◆ **What you will do**: Please copy each line below that contains the word "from".

:::::

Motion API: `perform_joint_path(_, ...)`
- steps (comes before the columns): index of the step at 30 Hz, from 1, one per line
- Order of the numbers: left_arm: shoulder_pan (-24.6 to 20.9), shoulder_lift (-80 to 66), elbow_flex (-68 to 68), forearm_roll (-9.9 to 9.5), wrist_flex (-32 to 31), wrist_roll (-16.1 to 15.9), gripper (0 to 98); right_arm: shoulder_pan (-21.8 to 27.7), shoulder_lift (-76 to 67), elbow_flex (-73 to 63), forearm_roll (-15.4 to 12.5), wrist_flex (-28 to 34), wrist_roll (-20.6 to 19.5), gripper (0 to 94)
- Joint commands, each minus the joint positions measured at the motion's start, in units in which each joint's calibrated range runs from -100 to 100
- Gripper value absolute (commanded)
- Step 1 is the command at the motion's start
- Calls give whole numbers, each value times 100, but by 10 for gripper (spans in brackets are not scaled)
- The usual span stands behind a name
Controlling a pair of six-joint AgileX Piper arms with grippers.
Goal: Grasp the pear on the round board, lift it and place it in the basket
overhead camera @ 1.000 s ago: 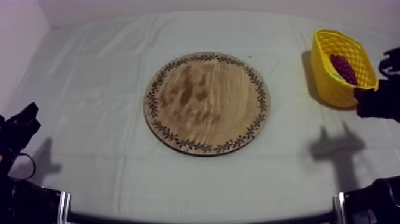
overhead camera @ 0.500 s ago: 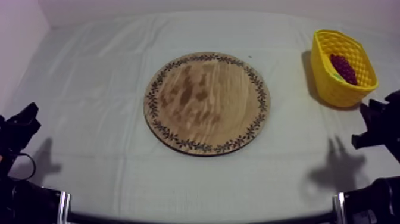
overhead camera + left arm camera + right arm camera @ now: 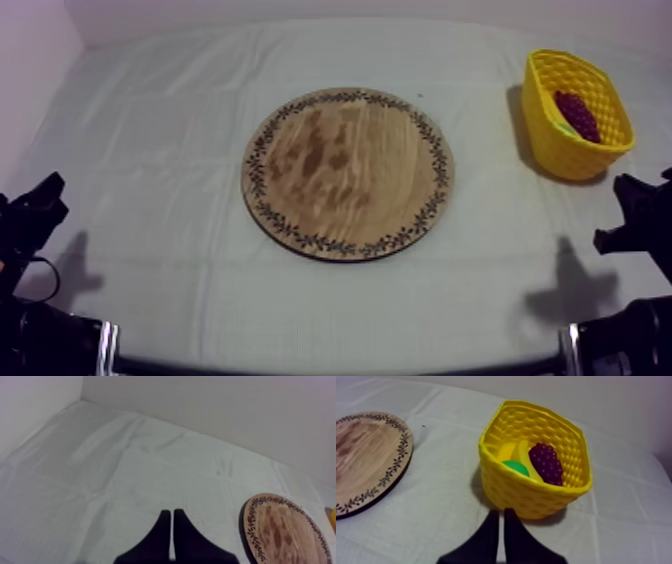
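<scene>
Grey-white cloth covers the whole worktop [image 3: 150, 140], with a plain pale wall behind. At the left, my left tool [image 3: 172, 512] sits low at its own edge, its fingers pressed together into a narrow wedge and gripping nothing; I judge it parked clear of the job. Mid-worktop lies the round wooden board with a leaf-patterned rim [image 3: 348, 172], bare of fruit. Far right stands the woven yellow basket [image 3: 560, 150]. The green toy pear [image 3: 515, 468] lies inside it, beside a yellow toy banana [image 3: 522, 453] and a dark purple bunch of toy grapes [image 3: 546, 463], so the drop looks done. My right tool [image 3: 501, 512] hangs just before the basket, fingers closed together and empty. I can read no label or writing anywhere.
</scene>
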Motion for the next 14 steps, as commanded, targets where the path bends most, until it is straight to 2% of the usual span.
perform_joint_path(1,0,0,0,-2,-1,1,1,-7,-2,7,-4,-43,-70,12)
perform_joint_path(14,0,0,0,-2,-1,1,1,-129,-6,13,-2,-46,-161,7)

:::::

◆ **Answer box**:
- steps (comes before the columns): index of the step at 30 Hz, from 1, one per line
- Joint commands, each minus the joint positions measured at the motion's start, in units in which each joint's calibrated range runs from -100 to 100

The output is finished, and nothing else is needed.